◆ Dataset excerpt:
┄┄┄┄┄┄

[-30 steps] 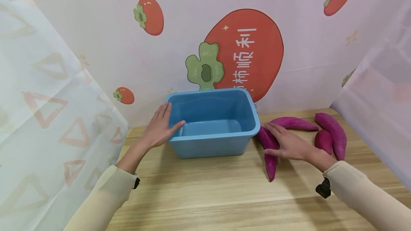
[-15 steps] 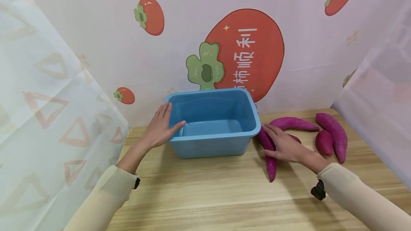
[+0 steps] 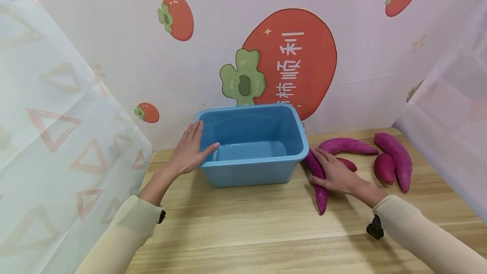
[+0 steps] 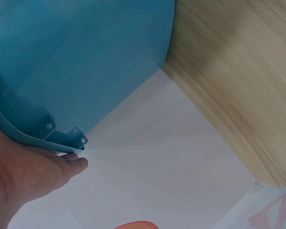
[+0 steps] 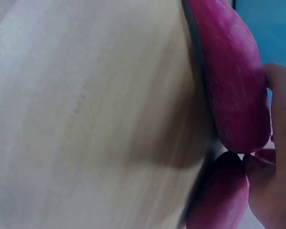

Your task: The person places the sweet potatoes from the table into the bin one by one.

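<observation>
A blue plastic bin (image 3: 247,174) stands on the wooden table against the back cloth, with nothing inside. My left hand (image 3: 189,149) lies on its left rim, thumb reaching over the inside; the left wrist view shows straight fingertips (image 4: 78,163) just past the rim. At the bin's right side is a long purple sweet potato (image 3: 321,202). Over its middle my right hand (image 3: 336,174) holds it, thumb on the near side and fingers on the far side. The right wrist view has this sweet potato (image 5: 233,76) close to the thumb, with a second one (image 5: 219,200) below.
A curved sweet potato (image 3: 354,145) lies behind my right hand, and a smaller one (image 3: 347,164) is partly hidden by it. Farther right, an oval sweet potato (image 3: 384,169) lies beside a long one (image 3: 395,160). Printed cloth walls (image 3: 365,96) enclose the table (image 3: 243,231).
My right hand has shifted slightly left and settled around the long sweet potato, uncovering part of a smaller one behind it. The left hand and the bin have stayed put.
</observation>
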### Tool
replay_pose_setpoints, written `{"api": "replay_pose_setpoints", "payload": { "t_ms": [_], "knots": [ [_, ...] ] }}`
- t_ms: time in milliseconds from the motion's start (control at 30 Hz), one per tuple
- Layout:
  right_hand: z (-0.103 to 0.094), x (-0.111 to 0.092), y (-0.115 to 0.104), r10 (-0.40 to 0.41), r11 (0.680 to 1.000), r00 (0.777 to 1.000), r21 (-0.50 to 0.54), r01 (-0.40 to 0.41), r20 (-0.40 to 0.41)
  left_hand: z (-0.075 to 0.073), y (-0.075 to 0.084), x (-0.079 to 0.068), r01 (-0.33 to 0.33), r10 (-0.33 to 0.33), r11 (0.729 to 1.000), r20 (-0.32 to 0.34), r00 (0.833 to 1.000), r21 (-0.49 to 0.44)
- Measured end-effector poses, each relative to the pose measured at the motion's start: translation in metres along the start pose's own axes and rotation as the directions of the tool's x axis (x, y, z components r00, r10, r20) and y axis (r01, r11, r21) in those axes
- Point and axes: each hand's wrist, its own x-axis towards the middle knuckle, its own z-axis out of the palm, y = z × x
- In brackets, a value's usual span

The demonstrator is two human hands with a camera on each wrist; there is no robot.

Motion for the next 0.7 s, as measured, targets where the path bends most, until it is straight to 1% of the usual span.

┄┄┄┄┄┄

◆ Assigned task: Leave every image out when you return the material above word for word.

◆ Problem solution:
[-30 steps] 
[-15 steps] 
[+0 steps] 
[+0 steps] 
[+0 steps] 

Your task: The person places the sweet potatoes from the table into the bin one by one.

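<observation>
A blue plastic bin (image 3: 247,174) stands on the wooden table against the back cloth, with nothing inside. My left hand (image 3: 189,149) lies on its left rim, thumb reaching over the inside; the left wrist view shows straight fingertips (image 4: 78,163) just past the rim. At the bin's right side is a long purple sweet potato (image 3: 321,202). Over its middle my right hand (image 3: 336,174) holds it, thumb on the near side and fingers on the far side. The right wrist view has this sweet potato (image 5: 233,76) close to the thumb, with a second one (image 5: 219,200) below.
A curved sweet potato (image 3: 354,145) lies behind my right hand, and a smaller one (image 3: 347,164) is partly hidden by it. Farther right, an oval sweet potato (image 3: 384,169) lies beside a long one (image 3: 395,160). Printed cloth walls (image 3: 365,96) enclose the table (image 3: 243,231).
My right hand has shifted slightly left and settled around the long sweet potato, uncovering part of a smaller one behind it. The left hand and the bin have stayed put.
</observation>
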### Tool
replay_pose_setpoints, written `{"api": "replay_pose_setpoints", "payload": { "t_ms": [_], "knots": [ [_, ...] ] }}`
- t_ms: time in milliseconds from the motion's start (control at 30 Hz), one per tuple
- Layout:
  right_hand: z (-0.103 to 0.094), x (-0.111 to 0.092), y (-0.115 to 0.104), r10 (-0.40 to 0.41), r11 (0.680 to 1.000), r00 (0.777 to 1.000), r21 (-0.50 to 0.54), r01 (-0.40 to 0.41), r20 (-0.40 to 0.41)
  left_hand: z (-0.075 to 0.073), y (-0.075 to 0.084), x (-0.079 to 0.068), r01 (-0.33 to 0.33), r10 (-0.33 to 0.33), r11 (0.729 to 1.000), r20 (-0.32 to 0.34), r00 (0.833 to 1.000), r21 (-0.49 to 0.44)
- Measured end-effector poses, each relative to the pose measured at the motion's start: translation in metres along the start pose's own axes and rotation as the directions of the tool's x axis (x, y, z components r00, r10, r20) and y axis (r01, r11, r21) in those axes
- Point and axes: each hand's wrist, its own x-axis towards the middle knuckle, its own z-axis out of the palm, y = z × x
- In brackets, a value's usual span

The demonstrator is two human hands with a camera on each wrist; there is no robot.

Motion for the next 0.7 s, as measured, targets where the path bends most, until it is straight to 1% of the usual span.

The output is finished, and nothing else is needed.